> _Supplied records_:
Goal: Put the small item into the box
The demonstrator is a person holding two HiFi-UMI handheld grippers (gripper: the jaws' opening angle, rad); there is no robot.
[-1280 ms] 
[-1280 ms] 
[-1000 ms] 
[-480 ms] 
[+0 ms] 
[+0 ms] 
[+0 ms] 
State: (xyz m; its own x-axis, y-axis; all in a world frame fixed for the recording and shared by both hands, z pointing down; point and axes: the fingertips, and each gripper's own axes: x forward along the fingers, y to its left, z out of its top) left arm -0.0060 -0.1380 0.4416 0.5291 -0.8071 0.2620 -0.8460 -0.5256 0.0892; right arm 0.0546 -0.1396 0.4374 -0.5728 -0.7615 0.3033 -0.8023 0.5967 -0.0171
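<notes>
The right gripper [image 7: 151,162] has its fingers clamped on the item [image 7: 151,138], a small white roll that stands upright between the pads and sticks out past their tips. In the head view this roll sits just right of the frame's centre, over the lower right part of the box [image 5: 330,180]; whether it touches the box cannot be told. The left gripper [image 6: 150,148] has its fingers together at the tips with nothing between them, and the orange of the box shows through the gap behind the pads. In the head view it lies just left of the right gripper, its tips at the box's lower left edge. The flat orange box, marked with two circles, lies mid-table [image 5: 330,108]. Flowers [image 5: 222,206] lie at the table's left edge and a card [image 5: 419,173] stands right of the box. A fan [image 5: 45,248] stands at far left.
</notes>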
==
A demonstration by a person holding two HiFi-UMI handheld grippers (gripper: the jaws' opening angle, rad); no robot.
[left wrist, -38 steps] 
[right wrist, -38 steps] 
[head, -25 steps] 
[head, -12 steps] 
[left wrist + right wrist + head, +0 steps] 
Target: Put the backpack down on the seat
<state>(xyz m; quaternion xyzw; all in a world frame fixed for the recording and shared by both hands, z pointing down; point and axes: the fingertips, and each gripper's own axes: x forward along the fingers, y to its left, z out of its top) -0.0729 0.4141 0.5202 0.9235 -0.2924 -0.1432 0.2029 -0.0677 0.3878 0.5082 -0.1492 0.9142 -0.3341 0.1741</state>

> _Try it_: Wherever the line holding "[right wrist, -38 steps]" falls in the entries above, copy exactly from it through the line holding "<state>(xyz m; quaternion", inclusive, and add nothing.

> _Answer to this exercise_:
[right wrist, -38 steps] 
[head, -25 steps] 
[head, -12 steps] 
[left wrist + right wrist + head, +0 steps] 
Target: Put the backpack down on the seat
<state>(xyz m; quaternion xyzw; all in a world frame fixed for the recording and shared by both hands, z pointing down; point and axes: the fingertips, and each gripper's own axes: x forward along the fingers, y to its left, z out of its top) -0.0729 0.4141 0.5202 0.9235 -0.2924 -0.1432 0.2029 -0.0677 0.3878 0.5082 -0.1492 0.9142 -0.3341 0.1741</state>

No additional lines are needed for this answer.